Task objective: In the listing below, locate the line containing "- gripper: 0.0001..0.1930" and the line containing "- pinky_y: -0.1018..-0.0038". Output both of them and every line between, exactly as written, and nothing more.
------
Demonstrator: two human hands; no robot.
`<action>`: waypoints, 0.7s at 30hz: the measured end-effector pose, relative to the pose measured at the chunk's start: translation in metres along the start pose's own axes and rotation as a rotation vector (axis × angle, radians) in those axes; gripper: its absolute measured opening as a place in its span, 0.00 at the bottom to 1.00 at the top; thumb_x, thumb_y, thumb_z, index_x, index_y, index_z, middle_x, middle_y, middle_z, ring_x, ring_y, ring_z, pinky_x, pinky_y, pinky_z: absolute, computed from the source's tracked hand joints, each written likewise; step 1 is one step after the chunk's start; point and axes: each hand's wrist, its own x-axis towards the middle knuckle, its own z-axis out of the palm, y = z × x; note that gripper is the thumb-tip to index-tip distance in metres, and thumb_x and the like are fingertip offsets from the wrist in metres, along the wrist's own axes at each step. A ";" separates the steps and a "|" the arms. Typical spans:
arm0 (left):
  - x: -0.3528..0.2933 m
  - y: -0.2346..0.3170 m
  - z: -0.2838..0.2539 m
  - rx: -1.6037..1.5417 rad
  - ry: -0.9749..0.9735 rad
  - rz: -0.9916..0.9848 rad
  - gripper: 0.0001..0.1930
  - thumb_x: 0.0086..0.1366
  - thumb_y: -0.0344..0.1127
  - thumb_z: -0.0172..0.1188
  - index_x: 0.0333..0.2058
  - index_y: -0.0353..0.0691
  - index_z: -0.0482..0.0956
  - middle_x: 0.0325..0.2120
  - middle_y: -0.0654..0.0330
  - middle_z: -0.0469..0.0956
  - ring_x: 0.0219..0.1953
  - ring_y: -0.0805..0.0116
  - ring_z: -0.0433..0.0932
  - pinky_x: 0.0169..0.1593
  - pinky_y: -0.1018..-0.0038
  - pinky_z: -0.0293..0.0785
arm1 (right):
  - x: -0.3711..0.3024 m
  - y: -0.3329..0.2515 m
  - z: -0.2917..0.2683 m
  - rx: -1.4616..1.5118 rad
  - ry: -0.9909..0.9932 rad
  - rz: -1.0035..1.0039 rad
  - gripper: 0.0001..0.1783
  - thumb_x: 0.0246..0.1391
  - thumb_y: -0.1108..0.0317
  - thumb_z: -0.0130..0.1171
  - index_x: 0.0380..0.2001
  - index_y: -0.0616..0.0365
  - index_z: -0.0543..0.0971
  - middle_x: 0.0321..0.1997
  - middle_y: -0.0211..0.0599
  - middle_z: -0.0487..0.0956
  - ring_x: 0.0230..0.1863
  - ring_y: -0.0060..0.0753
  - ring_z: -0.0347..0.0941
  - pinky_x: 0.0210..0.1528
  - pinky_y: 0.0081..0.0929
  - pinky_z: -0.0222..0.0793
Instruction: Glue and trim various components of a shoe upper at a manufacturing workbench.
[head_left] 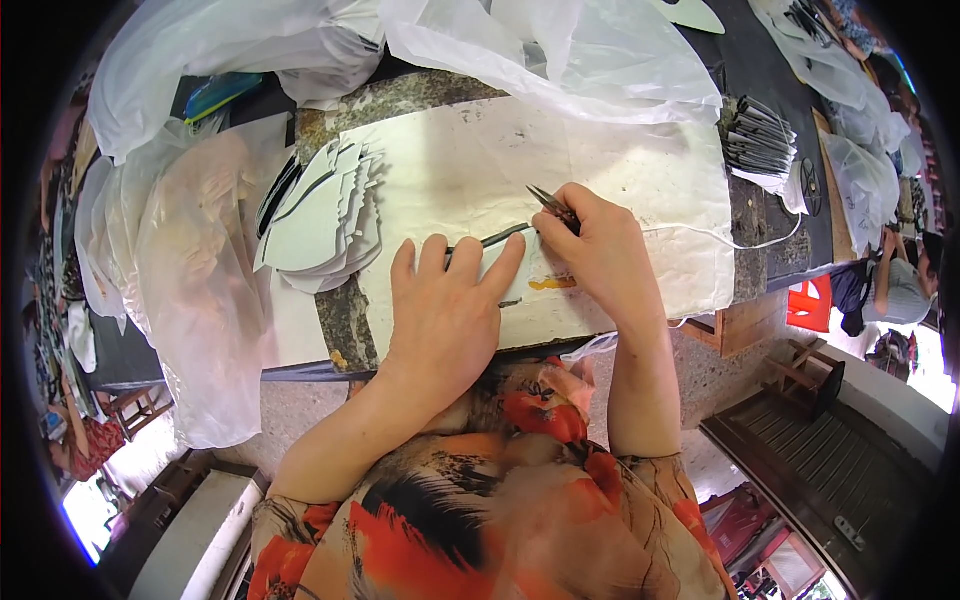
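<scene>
My left hand (447,310) lies palm down, fingers spread, pressing on a white flat piece with a black strip (505,236) along its far edge. Most of that piece is hidden under the hand. My right hand (603,248) is closed around a pair of small, dark pointed scissors (552,204), tips aimed up and to the left. Its fingertips are close to the strip's right end. Beneath both hands spreads a stained cream sheet (640,180). Left of my left hand rests a fanned stack of white cut pieces (325,215), some with black edges.
Clear plastic bags (590,60) cover the table's far side, with another bag (200,260) hanging over its near left edge. A bundle of black-edged pieces (760,140) lies at the right. A white cord (720,238) runs across the sheet. Another person (905,285) sits at far right.
</scene>
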 end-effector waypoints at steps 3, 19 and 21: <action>-0.002 -0.003 0.003 -0.026 0.041 0.005 0.29 0.55 0.30 0.60 0.59 0.48 0.78 0.37 0.58 0.70 0.45 0.55 0.68 0.55 0.56 0.64 | -0.003 0.000 0.003 -0.031 0.040 -0.025 0.14 0.58 0.62 0.63 0.33 0.64 0.79 0.22 0.43 0.78 0.23 0.33 0.74 0.30 0.31 0.70; -0.011 -0.015 0.025 -0.366 0.168 -0.080 0.30 0.54 0.41 0.73 0.55 0.41 0.75 0.52 0.55 0.71 0.55 0.51 0.68 0.68 0.47 0.54 | -0.013 0.009 -0.016 0.439 -0.154 0.091 0.13 0.62 0.66 0.64 0.43 0.65 0.81 0.28 0.25 0.78 0.30 0.15 0.71 0.33 0.20 0.67; -0.012 -0.016 0.028 -0.428 0.204 -0.072 0.31 0.53 0.40 0.73 0.56 0.43 0.72 0.53 0.55 0.71 0.58 0.52 0.67 0.69 0.45 0.51 | -0.015 0.007 -0.017 0.471 -0.193 0.081 0.12 0.61 0.68 0.65 0.42 0.66 0.81 0.28 0.23 0.77 0.30 0.13 0.70 0.32 0.18 0.67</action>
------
Solved exercise:
  - gripper: 0.0001..0.1930
  - thumb_x: 0.0086..0.1366
  - thumb_y: -0.0344..0.1127
  - thumb_z: -0.0172..0.1188
  - index_x: 0.0333..0.2058
  - index_y: -0.0353..0.0691
  - index_z: -0.0482..0.0956
  - middle_x: 0.0325..0.2120
  - middle_y: -0.0654..0.0330
  - middle_z: -0.0469..0.0956
  - ring_x: 0.0219..0.1953
  - ring_y: -0.0805..0.0116
  - ring_z: -0.0433..0.0932
  - pinky_x: 0.0169..0.1593
  - pinky_y: -0.1018..-0.0038

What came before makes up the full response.